══ Stored data
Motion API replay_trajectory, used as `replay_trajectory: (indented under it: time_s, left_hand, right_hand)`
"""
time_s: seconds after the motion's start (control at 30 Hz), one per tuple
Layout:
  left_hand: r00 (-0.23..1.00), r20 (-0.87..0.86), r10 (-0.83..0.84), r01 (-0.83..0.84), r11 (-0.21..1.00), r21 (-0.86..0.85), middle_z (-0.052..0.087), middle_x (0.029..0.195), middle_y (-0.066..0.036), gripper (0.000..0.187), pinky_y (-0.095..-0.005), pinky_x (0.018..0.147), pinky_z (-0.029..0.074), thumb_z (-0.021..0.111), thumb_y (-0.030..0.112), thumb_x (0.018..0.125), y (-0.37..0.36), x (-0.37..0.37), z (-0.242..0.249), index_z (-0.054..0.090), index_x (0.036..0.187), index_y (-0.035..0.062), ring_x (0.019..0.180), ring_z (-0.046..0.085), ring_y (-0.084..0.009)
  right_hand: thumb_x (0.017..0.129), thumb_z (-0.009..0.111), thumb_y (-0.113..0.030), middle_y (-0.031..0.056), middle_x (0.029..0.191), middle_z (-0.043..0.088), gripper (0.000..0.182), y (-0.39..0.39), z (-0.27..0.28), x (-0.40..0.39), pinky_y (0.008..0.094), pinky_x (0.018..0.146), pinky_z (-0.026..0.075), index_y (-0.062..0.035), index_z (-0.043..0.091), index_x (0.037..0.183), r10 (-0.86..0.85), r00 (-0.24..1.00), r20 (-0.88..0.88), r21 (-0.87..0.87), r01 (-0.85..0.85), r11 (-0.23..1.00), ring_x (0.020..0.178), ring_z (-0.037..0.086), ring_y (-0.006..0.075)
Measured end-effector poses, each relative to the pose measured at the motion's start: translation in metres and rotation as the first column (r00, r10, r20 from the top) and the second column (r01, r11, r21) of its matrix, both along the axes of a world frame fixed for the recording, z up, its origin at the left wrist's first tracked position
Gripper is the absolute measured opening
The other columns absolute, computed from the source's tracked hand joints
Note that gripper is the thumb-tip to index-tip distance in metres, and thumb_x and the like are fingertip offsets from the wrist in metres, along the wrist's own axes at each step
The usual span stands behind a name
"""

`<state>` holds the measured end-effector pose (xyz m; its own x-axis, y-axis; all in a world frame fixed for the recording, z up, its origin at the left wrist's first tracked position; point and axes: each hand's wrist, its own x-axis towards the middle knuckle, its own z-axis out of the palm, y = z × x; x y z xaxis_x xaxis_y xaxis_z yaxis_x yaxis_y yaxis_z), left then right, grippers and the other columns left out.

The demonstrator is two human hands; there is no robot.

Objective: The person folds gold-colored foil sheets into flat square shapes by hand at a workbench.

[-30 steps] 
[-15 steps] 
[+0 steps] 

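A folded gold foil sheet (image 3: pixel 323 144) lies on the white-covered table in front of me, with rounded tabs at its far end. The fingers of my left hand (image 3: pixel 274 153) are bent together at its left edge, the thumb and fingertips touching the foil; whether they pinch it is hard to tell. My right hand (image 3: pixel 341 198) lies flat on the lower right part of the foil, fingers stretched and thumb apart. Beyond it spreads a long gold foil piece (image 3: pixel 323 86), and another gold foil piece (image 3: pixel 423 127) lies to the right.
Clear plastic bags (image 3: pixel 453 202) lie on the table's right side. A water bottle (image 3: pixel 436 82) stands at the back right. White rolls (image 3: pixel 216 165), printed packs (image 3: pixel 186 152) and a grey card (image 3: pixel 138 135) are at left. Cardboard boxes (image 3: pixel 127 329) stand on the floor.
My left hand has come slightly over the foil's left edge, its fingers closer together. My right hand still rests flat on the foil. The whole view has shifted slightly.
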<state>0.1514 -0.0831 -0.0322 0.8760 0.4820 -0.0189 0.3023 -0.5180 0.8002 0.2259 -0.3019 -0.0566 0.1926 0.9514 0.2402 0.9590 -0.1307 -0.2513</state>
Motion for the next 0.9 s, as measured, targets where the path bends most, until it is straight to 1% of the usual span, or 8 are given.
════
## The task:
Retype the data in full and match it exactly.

## Result:
Motion API replay_trajectory, used as `replay_trajectory: (indented under it: time_s, left_hand, right_hand)`
"""
time_s: seconds after the motion's start (control at 30 Hz), one per tuple
Layout:
  left_hand: r00 (-0.23..1.00), r20 (-0.87..0.86), r10 (-0.83..0.84), r01 (-0.83..0.84), r11 (-0.21..1.00), r21 (-0.86..0.85), middle_z (-0.052..0.087), middle_x (0.029..0.195), middle_y (-0.066..0.036), gripper (0.000..0.187), pinky_y (-0.095..-0.005), pinky_x (0.018..0.147), pinky_z (-0.029..0.074), thumb_z (-0.021..0.111), thumb_y (-0.030..0.112), thumb_x (0.018..0.125), y (-0.37..0.36), x (-0.37..0.37), z (-0.242..0.249), index_z (-0.054..0.090), index_x (0.036..0.187), index_y (-0.035..0.062), ring_x (0.019..0.180), ring_z (-0.046..0.085), ring_y (-0.084..0.009)
  right_hand: thumb_x (0.017..0.129), thumb_z (-0.009..0.111), thumb_y (-0.113..0.030), middle_y (-0.031..0.056), middle_x (0.029..0.191), middle_z (-0.043..0.088), gripper (0.000..0.182), y (-0.39..0.39), z (-0.27..0.28), x (-0.40..0.39), pinky_y (0.008..0.094), pinky_x (0.018..0.146), pinky_z (-0.026..0.075), index_y (-0.062..0.035), index_z (-0.043..0.091), index_x (0.037..0.183), r10 (-0.86..0.85), r00 (-0.24..1.00), r20 (-0.88..0.88), r21 (-0.87..0.87), r01 (-0.85..0.85), r11 (-0.23..1.00), ring_x (0.020..0.178), ring_z (-0.037..0.086), ring_y (-0.006..0.075)
Measured end-effector poses, each relative to the pose measured at the motion's start: translation in metres and rotation as the first column (r00, r10, r20 from the top) and the second column (r01, r11, r21) of its matrix, both along the axes of a world frame fixed for the recording, z up, its origin at the left wrist's first tracked position
Gripper is the absolute measured opening
The other columns absolute, computed from the source's tracked hand joints
Note that gripper is the thumb-tip to index-tip distance in metres, and thumb_x and the like are fingertip offsets from the wrist in metres, along the wrist's own axes at each step
The usual span stands behind a name
"""

`<state>` holds the measured end-effector pose (xyz m; its own x-axis, y-axis; all in a world frame fixed for the recording, z up, its origin at the left wrist's first tracked position; point and axes: each hand's wrist, its own x-axis towards the middle knuckle, its own z-axis out of the palm, y = z × x; x y z xaxis_x xaxis_y xaxis_z yaxis_x yaxis_y yaxis_z), left then right, grippers and the other columns left out.

The demonstrator is two human hands; there is no robot.

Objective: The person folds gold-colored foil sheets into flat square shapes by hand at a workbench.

[-30 steps] 
[-15 steps] 
[+0 steps] 

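A folded gold foil sheet (image 3: pixel 323 144) lies on the white-covered table in front of me, with rounded tabs at its far end. The fingers of my left hand (image 3: pixel 274 153) are bent together at its left edge, the thumb and fingertips touching the foil; whether they pinch it is hard to tell. My right hand (image 3: pixel 341 198) lies flat on the lower right part of the foil, fingers stretched and thumb apart. Beyond it spreads a long gold foil piece (image 3: pixel 323 86), and another gold foil piece (image 3: pixel 423 127) lies to the right.
Clear plastic bags (image 3: pixel 453 202) lie on the table's right side. A water bottle (image 3: pixel 436 82) stands at the back right. White rolls (image 3: pixel 216 165), printed packs (image 3: pixel 186 152) and a grey card (image 3: pixel 138 135) are at left. Cardboard boxes (image 3: pixel 127 329) stand on the floor.
My left hand has come slightly over the foil's left edge, its fingers closer together. My right hand still rests flat on the foil. The whole view has shifted slightly.
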<state>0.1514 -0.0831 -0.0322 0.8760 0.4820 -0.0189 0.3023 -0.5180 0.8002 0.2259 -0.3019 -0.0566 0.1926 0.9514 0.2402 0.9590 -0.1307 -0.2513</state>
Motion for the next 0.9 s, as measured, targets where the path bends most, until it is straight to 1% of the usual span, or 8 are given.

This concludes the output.